_Task instructions_
How many lines in the data that follows contain the word "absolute"? Only that number is needed.

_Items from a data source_
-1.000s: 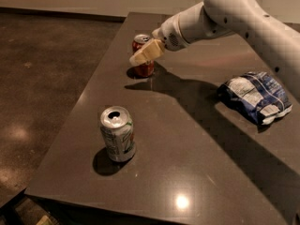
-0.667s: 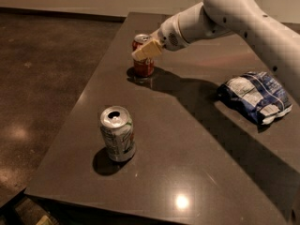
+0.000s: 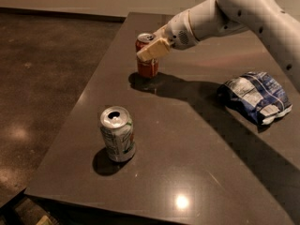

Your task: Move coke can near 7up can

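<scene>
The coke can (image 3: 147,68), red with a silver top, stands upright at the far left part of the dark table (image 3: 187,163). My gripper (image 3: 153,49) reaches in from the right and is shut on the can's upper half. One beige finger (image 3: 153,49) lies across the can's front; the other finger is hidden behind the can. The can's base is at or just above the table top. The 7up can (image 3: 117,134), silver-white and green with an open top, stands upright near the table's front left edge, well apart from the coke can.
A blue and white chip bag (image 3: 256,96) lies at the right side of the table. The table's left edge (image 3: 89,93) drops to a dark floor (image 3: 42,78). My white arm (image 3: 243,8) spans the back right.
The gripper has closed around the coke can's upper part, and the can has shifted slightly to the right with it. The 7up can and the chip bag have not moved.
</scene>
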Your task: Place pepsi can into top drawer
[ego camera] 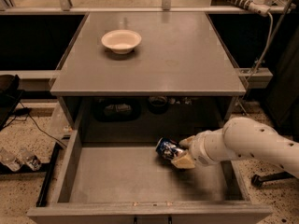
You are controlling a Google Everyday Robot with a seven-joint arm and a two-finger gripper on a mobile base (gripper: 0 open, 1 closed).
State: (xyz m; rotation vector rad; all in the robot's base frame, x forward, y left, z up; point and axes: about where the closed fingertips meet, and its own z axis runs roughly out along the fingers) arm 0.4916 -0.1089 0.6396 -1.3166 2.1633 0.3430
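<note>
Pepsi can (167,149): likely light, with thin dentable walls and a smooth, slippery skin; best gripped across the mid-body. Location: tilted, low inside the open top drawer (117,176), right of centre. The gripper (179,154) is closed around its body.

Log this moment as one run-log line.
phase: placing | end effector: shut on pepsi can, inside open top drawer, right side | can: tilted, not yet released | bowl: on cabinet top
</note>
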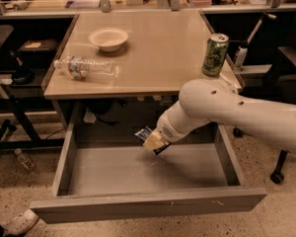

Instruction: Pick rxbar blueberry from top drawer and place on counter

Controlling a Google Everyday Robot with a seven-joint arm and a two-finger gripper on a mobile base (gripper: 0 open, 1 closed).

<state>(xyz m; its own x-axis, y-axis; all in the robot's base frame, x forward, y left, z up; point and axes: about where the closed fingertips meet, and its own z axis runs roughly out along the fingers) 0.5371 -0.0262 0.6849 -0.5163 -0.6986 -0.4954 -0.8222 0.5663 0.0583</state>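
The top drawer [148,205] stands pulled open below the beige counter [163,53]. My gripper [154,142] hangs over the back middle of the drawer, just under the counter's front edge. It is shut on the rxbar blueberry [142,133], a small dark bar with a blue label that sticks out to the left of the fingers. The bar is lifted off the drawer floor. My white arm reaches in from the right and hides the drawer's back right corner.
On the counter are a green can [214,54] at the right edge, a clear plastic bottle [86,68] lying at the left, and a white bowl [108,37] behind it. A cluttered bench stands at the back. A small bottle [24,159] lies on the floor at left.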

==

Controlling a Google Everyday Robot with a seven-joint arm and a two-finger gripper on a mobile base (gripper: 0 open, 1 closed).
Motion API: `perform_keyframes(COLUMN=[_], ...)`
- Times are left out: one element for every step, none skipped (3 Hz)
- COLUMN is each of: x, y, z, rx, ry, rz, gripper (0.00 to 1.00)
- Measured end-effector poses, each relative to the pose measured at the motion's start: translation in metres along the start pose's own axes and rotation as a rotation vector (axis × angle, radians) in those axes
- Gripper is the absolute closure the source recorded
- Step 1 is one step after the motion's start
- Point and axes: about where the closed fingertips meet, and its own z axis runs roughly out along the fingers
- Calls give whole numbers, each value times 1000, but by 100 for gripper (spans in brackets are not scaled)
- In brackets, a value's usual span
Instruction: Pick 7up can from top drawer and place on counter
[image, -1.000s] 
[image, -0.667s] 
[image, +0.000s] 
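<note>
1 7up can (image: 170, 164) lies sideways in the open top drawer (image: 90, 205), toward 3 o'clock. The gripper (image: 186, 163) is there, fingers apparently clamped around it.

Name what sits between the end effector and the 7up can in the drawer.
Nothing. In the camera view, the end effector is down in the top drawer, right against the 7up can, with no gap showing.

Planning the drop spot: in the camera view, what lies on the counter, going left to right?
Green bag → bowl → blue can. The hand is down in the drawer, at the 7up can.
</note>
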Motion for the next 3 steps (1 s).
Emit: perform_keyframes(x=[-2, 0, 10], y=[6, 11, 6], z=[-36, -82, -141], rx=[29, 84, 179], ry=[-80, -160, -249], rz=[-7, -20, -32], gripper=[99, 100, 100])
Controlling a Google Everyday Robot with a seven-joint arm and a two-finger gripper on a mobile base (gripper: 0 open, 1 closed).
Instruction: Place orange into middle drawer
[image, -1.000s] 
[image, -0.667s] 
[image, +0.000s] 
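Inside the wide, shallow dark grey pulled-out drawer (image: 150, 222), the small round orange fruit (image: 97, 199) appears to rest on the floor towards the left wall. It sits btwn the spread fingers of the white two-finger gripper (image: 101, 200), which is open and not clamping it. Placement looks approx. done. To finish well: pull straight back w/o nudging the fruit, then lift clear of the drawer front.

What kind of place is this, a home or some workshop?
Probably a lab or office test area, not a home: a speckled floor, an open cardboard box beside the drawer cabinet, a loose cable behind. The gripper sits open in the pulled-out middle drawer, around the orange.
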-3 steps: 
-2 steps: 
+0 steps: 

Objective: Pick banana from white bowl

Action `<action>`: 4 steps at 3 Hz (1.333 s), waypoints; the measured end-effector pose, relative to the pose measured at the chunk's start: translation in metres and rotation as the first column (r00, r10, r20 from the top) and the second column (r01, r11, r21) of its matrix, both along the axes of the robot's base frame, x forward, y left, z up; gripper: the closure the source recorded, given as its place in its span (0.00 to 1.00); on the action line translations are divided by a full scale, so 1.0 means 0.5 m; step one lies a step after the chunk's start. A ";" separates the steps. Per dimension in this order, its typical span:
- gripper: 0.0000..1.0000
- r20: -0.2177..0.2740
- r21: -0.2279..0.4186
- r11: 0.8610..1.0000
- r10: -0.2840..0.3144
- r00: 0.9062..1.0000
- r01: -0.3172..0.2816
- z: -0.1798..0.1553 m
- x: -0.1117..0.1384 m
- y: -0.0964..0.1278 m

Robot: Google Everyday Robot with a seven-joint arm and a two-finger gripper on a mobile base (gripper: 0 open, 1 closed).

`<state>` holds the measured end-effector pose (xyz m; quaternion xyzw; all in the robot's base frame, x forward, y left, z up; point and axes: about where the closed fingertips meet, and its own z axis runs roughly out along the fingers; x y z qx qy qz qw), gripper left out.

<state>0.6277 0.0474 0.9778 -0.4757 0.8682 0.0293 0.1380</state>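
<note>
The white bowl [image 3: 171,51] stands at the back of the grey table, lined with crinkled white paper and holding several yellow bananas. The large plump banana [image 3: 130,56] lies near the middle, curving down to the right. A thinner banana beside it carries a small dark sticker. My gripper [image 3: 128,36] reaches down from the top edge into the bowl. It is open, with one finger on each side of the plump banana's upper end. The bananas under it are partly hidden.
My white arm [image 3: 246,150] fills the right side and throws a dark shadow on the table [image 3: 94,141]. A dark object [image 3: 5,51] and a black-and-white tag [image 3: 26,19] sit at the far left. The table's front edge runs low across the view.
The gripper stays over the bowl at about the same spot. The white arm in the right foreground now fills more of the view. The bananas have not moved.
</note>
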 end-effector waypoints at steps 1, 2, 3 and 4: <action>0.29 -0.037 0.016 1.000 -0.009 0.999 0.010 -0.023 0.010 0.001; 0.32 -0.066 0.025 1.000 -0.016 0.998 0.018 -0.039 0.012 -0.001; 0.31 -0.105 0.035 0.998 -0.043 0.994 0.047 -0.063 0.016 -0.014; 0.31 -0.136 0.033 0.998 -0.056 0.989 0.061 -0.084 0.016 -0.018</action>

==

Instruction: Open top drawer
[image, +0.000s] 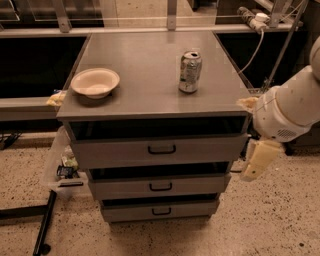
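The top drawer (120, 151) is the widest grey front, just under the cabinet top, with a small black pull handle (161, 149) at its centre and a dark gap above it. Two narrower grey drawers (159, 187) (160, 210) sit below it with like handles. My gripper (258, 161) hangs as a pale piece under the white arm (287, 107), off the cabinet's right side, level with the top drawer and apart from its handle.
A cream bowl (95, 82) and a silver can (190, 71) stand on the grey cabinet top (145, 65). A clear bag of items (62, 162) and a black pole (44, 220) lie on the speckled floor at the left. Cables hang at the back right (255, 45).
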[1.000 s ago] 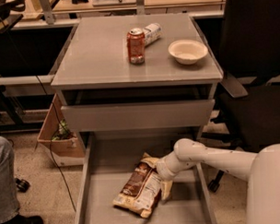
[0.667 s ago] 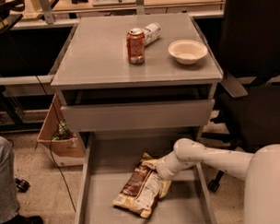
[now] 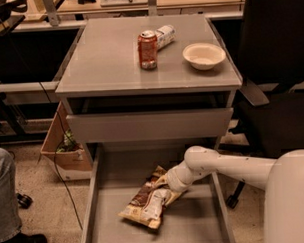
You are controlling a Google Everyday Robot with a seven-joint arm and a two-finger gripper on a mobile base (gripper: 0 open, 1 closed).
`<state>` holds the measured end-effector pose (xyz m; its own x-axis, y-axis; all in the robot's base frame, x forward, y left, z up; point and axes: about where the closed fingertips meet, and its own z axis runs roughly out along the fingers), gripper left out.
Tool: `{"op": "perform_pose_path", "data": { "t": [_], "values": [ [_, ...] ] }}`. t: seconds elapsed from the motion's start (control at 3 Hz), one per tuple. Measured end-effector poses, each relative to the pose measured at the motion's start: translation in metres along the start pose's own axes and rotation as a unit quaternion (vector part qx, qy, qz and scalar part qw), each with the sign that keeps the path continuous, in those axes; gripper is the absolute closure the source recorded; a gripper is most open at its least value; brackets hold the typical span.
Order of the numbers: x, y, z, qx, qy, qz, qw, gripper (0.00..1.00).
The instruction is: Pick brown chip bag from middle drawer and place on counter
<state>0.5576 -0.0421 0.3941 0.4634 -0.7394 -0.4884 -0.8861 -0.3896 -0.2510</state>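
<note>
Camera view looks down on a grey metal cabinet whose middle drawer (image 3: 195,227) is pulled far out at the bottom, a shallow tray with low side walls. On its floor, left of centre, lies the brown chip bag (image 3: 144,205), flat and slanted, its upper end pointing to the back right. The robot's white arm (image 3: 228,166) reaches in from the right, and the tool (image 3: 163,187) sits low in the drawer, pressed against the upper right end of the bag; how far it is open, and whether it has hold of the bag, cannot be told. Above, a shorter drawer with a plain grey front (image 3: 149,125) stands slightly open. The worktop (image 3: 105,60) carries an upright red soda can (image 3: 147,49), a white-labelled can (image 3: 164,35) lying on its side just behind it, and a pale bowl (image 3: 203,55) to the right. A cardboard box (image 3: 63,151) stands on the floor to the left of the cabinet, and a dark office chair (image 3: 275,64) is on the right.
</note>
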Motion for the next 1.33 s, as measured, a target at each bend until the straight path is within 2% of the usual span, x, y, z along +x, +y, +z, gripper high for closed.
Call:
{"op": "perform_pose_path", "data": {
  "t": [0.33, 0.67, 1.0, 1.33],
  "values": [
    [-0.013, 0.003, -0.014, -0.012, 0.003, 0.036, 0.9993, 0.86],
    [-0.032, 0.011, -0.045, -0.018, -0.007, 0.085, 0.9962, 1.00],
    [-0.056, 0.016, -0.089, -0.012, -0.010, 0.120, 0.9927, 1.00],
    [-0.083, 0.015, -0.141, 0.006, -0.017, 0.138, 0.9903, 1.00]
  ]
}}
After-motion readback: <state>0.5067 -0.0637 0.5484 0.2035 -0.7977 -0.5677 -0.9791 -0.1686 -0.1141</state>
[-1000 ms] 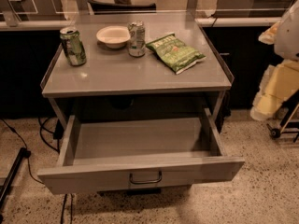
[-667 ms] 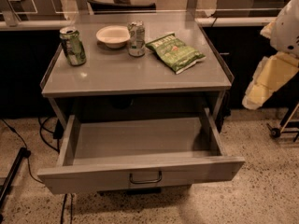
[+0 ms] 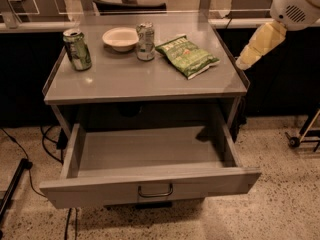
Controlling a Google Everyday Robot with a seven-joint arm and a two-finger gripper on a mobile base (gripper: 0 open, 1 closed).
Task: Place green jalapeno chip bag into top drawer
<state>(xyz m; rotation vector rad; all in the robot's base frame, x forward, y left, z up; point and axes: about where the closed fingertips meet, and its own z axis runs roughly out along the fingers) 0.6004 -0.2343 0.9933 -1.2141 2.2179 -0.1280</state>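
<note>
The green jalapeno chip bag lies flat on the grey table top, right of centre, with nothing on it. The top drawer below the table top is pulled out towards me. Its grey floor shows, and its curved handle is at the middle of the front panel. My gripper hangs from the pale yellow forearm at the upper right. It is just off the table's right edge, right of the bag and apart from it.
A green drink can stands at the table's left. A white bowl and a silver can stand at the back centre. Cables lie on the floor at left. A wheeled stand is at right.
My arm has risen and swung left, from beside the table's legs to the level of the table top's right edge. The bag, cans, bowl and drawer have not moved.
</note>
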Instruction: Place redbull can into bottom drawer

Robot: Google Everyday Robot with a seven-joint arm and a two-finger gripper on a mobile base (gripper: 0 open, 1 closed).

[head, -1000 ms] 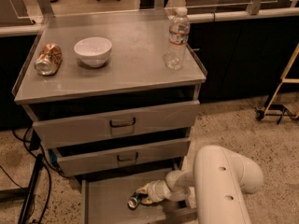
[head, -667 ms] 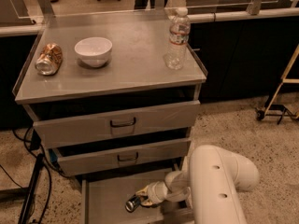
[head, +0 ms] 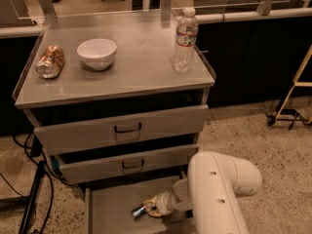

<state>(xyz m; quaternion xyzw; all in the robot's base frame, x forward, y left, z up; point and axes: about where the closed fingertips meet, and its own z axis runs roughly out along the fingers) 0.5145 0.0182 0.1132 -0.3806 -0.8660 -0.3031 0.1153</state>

_Response_
2